[MODINVSTOR-513] hitcount estimation degeneration when upgrading MIS 19.1.2 (fameflower) -> MIS 19.2.0-SNAPSHOT (RMB30) Created: 02/Jun/20  Updated: 15/Jun/20  Resolved: 08/Jun/20

Status: Closed
Project: mod-inventory-storage
Components: None
Affects versions: None
Fix versions: 19.2.0

Type: Bug Priority: P2
Reporter: Jakub Skoczen Assignee: Mikhail Fokanov
Resolution: Done Votes: 0
Labels: platform-backlog
Remaining Estimate: Not Specified
Time Spent: Not Specified
Original estimate: Not Specified

Issue links:
Blocks
is blocked by RMB-637 Run ANALYZE after index (re-)creation Closed
Gantt End to Start
has to be done before MODINVSTOR-504 Release mod-inventory-storage 19.2.0 Closed
Relates
relates to RMB-591 remove or harmonize 'optimizedSql' ex... Closed
relates to MODINVSTOR-511 Create 19.2.0-SNAPSHOT-4e7cbbb with t... Closed
relates to MODINVSTOR-514 Migrating from Fameflower to Goldenro... Closed
relates to RMB-638 Revert PgUtil.streamGet parameter reo... Closed
relates to RMB-644 implement generic sort optimization Blocked
relates to RMB-583 Move f_unaccent and concat* from publ... Closed
relates to RMB-633 Check DB_CONNECTIONRELEASEDELAY for n... Closed
Sprint: CP: sprint 90
Story Points: 2
Development Team: Core: Platform
Release: Q2 2020

 Description   

Mikhail Fokanov Oleksii Popov this ticket is created to track the work Mikhail is doing on bugfest with Sobha Duvvuri

Cate Boerema Charlotte Whitt Marc Johnson

Problem

We are seeing imprecise hitcounts reported after upgrading Bugfest from MIS used for Fameflower to the latest MIS snapshot using RMB 30 (which included the harmonisation of hit count between Instance records sorted by title). Most hitcounts are reported as ~37000.

Analyis from Mikhail

I found out that the instance table wan't analysed due to some error during the deployment of the new version of inventory.
Manually running of:
ANALYZE fs09000000_mod_inventory_storage.instance;
fixes the problem.
But VACUUM with ANALYZE was failing (possibly due to timeout).
But just ANALYZE query is pretty fast, so it completed.
So, as far as I can see, the root cause is that because of changes which was implemented in scope of RMB-583 Closed during the deployment there is a migration which involves REINDEX and ANALYZE but due to timeout of this procedures the database wasn't completely migrated, but stuck in the kind of inconsistent state and therefore counters are not accurate.

Documentation:



 Comments   
Comment by Julian Ladisch [ 02/Jun/20 ]

RMB has full logging enabled when running the upgrade SQL scripts:
https://github.com/folio-org/raml-module-builder/blob/v30.0.0/domain-models-runtime/src/main/java/org/folio/rest/persist/PostgresClient.java#L3505-L3516
RMB first uses log.info to print "trying to execute: " and the SQL query to run.
Then it tries to run the query.
On success RMB uses log.info to print "Successfully executed: " and the successfull SQL query again.
On failure RMB uses log.error to print the exception message and the exception stacktrace.
I don't see any possibility how to increase logging.

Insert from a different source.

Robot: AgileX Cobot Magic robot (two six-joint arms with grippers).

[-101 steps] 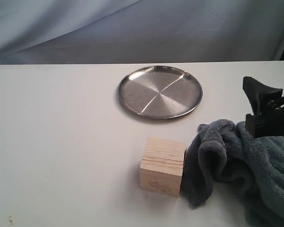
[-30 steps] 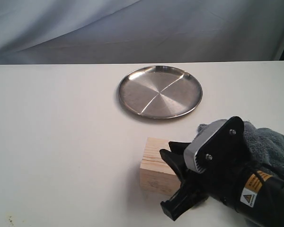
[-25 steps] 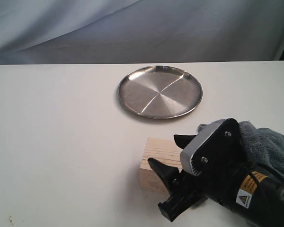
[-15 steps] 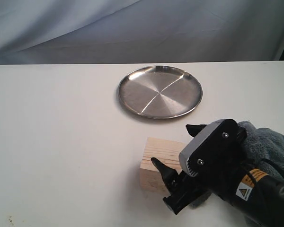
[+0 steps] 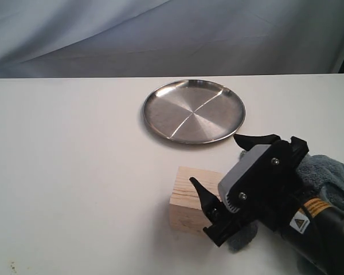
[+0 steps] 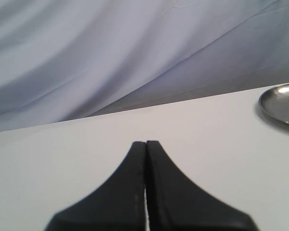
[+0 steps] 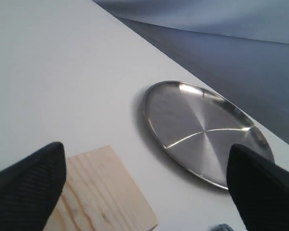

Comment by Julian Ladisch [ 02/Jun/20 ]

Creating a mod-inventory-storage jar with RMB 30 but the RMB-583 Closed commit reverted is difficult and requires much work because several other later commits depend on it.
My suggestion to try to reproduce the hitcount issue is this:
Start with the mod-inventory-storage 19.1.2 installation.
DROP TABLE fs09000000_mod_inventory_storage.rmb_internal_index;
This will remove the information about the existing indexes and RMB will recreate all of them on next upgrade.
Now run an upgrade from 19.1.2 to 19.1.2, this is an upgrade to the same version. It will recreate all indexes and may reproduce the issue.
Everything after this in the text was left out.